Morgane Belkhiter

Personal information
- Date of birth: 23 November 1995 (age 30)
- Place of birth: La Ciotat, France
- Height: 1.70 m (5 ft 7 in)
- Position: Defender

Team information
- Current team: Saint-Étienne (on loan from Le Havre)
- Number: 21

Youth career
- 2008–2011: ES Pennoise
- 2013–2014: AS Marzargues

Senior career*
- Years: Team / Apps / (Gls)
- 2015–2017: Nîmes / 26 / (1)
- 2017–2018: ASPTT Albi / 18 / (0)
- 2018: Marseille / 1 / (0)
- 2019–2021: Metz / 18 / (0)
- 2021–2022: Brest / 21 / (4)
- 2022–2023: Soyaux / 22 / (3)
- 2023–2024: Le Havre / 1 / (0)
- 2023–2024: → AS Saint-Étienne (loan) / 12 / (0)
- 2024–: AS Saint-Étienne / 20 / (0)

International career^{‡}
- 2018–: Algeria / 23 / (3)

= Morgane Belkhiter =

Algerian footballer (born 1995)

Morgane Belkhiter (born 23 November 1995) is a professional footballer who plays as a defender for Première Ligue club Saint-Étienne. Born in France, she plays for the Algeria women's national team. She competed at the 2018 Women's Africa Cup of Nations, playing in two matches.

==Youth career==

Belkhiter started her career at ES Pennoise, and after a two-year break, joined AS Marzargues.

==Career==
===ASPTT Albi===

In 2017, she joined Albi. She made her league debut against Bordeaux on 10 September 2017.

===Metz===

On 18 January 2019, Belkhiter was announced at Metz. She made her league debut against Soyaux on 2 February 2019.

===Brest===

On 28 June 2021, Belkhiter was announced at Brest.

===Soyaux===

Belkhiter made her league debut against PSG on 9 September 2022. She scored her first league goal against Le Havre on 15 October 2022, scoring in the 49th minute.

===Le Havre===

On 30 June 2023, Belkhiter was announced at Le Havre. She made her league debut against Paris FC on 6 October 2023.

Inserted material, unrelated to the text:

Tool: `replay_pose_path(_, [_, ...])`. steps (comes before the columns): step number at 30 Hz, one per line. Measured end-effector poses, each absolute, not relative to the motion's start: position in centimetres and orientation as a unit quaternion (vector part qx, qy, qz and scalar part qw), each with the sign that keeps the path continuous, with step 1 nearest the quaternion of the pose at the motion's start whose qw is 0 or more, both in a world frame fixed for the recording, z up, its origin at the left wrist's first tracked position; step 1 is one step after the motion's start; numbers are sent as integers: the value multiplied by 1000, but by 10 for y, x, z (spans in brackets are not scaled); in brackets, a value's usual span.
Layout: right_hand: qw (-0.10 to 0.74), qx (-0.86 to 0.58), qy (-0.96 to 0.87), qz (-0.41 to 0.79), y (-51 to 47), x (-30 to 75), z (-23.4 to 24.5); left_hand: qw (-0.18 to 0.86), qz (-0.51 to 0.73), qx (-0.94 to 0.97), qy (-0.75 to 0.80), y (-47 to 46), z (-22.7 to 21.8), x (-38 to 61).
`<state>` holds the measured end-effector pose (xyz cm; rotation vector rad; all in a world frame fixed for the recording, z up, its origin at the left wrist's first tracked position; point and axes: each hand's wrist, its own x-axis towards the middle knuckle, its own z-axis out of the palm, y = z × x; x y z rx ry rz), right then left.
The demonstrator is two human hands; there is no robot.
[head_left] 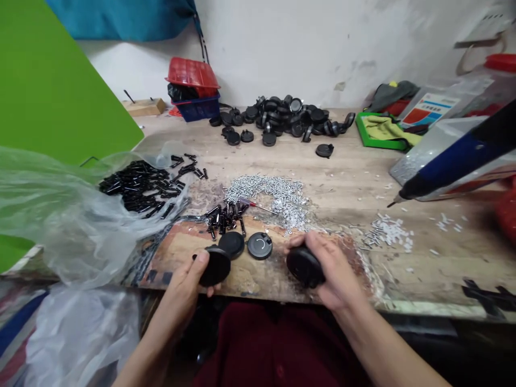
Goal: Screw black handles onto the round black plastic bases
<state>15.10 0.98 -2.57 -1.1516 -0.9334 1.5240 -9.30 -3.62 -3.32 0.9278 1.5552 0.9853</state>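
My left hand (193, 277) grips a round black disc-shaped part (216, 266) by its left edge, thumb on top, above the front of the worn board (258, 279). In my right hand (328, 266) is a second round black part (305, 265), tilted, with the fingers around its far side. Between the hands lie two more such discs: a plain-faced one (231, 245) and one with a white curved mark (260, 245). Just behind them are small shiny black pins (226, 216) and a heap of silver screws (266, 188), with a thin screwdriver (258, 205) among them.
Many black round parts (282, 115) are piled along the wall. A plastic bag (80, 199) with black pins lies left. A blue power screwdriver (443, 156) hangs at right above white and silver bits (389, 232). Stacked baskets (193, 80) and a green tray (379, 134) stand behind.
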Motion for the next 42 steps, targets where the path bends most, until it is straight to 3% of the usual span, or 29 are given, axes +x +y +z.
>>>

===Loan to AS Saint-Étienne===

On 7 December 2023, Belkhiter was announced at Saint-Étienne. She made her league debut against EA Guingamp on 9 December 2023.

===AS Saint-Étienne===
After impressing in her initial loan deal, Belkhiter signed permanently for Saint-Étienne.

==International career==

Belkhiter was called up to the Algerian national team for the first time in November 2018. On October 19, 2021, she was called up to the squad for qualifying matches for the 2022 Women's Africa Cup of Nations.